Последняя глава книги посвящена повести Вильгельма Йенсена «Градива», ее прочтению Фрейдом (в эссе «Бред и сны в “Градиве” Йенсена» (1907)), а позже и Деррида (в «Болезни архивов» (1995)). Воображение всех троих, а также со­размышляющей Кэти Карут вдохновлялось, в каком-то смысле, гибелью Помпеи как уникальным историческим событием: уничтожением, которое явилось и за­хоронением, — выжигая хрупкую материю человеческой жизни, пепел ее же и со­хранял на века. Легкая, сыпучая, следов не хранящая серая пыль обволакивала тела, которые потом исчезали, образуя в итоге саркофаги, где оставались неви­димо жить образы и эмоции. Во второй половине XIX в. Джузеппе Фиорелли за­ново открыл Везувий как «машину письма» (с. 14) — нашел способ вызволять из небытия опыт людей, застигнутых катастрофой. В пустоты затвердевшего пепла заливался раствор сернокислой извести, и так буквально «из ничего» возникали скульптурные образы свидетелей и жертв помпейской трагедии. Зияния, лакуны, пустоты бережно сохранили экспрессивность жестов, никак себя не запечатлев­ших, никем не описанных и не увиденных даже. В сущности, так же работает и литературный текст — в отсутствие референта, представляя образно/косвенно опыт, который не поддается концептуализации, не фиксируется, не исчерпыва­ется рационализирующей мыслью. Случайно-уникальное событие разыгрывается в слове и сопереживается потом в актах чтения — снова и снова, в усилиях до­браться до его (события) существа, точки его происхождения, недоступной по определению.

Психоанализ, напоминает Карут, изначально интересовался тем, как подав­ляется память о прошлом, личном или коллективном, и Фрейд не случайно уподоблял бессознательное археологическому объекту — городу, спрятанному под наслоениями времени. Свидетельствуя о травме, мы по-настоящему «не знаем, о чем свидетельствуем», или «свидетельствуем о том, чего свидетелями не являемся» (с. 87). Язык травмы — язык стертого опыта, воображаемого лишь как его актуальное отсутствие и/или предвосхищаемая опасность. Не удиви­тельно, что продуктивное изживание травмы происходит не иначе, как за счет отнесения опыта в будущее — в качестве отложенного, возможного действия. Психоанализ и литература, с точки зрения Карут, по-разному транслируют одну и ту же идею: память не только отображает, но и творит историю, одновременно ее уничтожая.

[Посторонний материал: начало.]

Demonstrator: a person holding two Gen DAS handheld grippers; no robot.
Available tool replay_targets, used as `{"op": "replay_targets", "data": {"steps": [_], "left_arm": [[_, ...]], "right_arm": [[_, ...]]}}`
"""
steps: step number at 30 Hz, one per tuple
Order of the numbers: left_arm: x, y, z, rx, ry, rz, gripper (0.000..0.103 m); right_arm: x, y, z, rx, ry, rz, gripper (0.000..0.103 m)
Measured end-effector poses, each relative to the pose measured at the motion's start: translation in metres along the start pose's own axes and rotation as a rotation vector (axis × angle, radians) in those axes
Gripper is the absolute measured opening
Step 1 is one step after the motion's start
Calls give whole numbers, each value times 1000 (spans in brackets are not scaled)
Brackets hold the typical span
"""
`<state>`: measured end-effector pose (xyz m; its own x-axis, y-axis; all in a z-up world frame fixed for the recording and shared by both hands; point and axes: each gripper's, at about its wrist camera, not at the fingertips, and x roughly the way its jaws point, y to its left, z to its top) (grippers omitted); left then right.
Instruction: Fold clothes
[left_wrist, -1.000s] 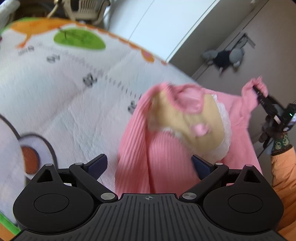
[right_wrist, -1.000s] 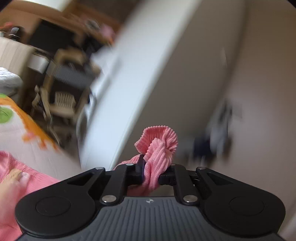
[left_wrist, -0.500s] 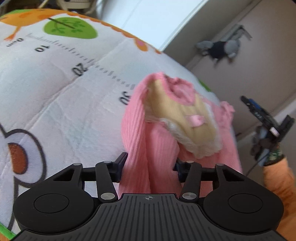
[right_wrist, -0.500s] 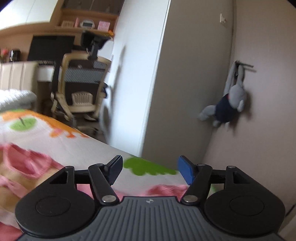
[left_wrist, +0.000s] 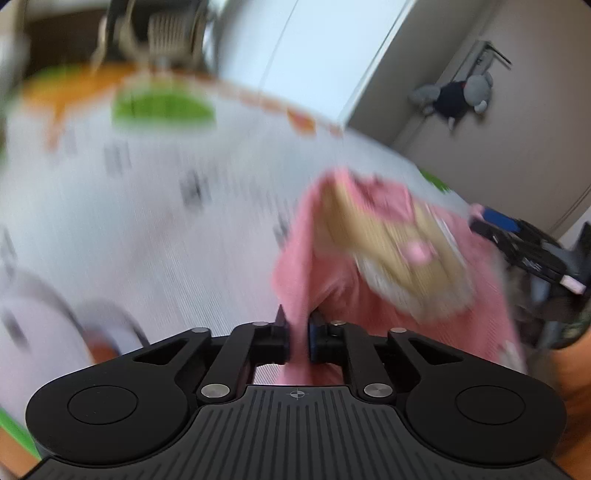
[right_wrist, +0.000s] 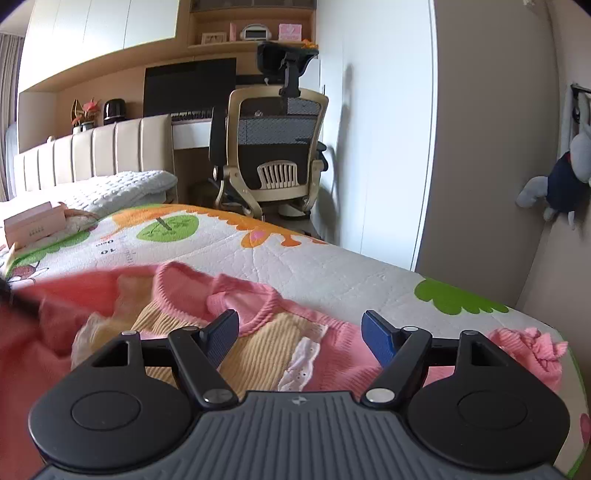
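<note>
step: fold in progress. left tongs (left_wrist: 298, 334) clamped on edge of pink knit sweater (right_wrist: 332, 343), which lies on printed bed quilt (right_wrist: 314, 266); left view blurred, so likely mid-swing. right tongs (right_wrist: 300, 334) spread wide, empty, over sweater's yellow bib panel (right_wrist: 266, 339). next: probably carry pinched edge across body, right tongs take new hold. vs 0.5 s ago: left tongs narrowed onto fabric; 1 s ago right tongs held pink cuff (right_wrist: 532, 350), now lying free at bed edge.
</note>
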<state>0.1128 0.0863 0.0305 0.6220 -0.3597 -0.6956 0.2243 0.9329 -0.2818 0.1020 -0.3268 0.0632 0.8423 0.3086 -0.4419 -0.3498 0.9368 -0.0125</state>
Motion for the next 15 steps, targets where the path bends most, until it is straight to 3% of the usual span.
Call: {"op": "replay_targets", "data": {"steps": [4,7,11,15], "left_arm": [[-9,21,50,42,-140,115,9],[-3,30,64,111,-214,250,9],[13,47,61,170,-203,344,10],[18,70,61,182,-205,352,11]], "right_arm": [[13,12,9,-81,21,-30,74],[33,20,6,-135,100,-37,74],[70,30,-9,-235,213,-60,68],[108,34,-8,-462,178,-225,62]]}}
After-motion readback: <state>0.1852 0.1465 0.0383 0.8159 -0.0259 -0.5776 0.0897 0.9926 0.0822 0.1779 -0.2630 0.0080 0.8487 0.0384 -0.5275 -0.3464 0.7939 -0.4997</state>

Человеческий опыт в предлагаемой исследовательницей логике — драгоценное горючее истории, а литература — несгораемый остаток. Она восстает из пепла пе­режитого, поскольку умеет говорить на языке пепла, — и это относится к искус­ству вообще, включая психоанализ как искусство. Творческое по своей природе конструирование — противовес скепсису, с каким воспринимаются юридические, политические, терапевтические и любые иные авторитетные рационализации.

 


[1]  Бальзак О. де. Полковник Шабер / Пер. с фр. Н. Жарко­вой // Бальзак О. де. Собр. соч.: В 24 т. М., 1960. Т. 2. С. 94.

[2]  Например, в 1945—1946 гг. Хо Ши Мин искал поддержки у президента Трумэна, а Мао еще раньше пытался нала­дить отношения с Рузвельтом — с целью ослабить зависи­мость от СССР; эти их инициативы, однако, не встретили в США поддержки по той причине, что вступали в проти­воречие с образом монолитного «коммунизма», управляе­мого из Москвы, в отсутствие которого терял бы смысл антагонистический и парный ему образ монолитного «За­пада», возглавляемого Соединенными Штатами.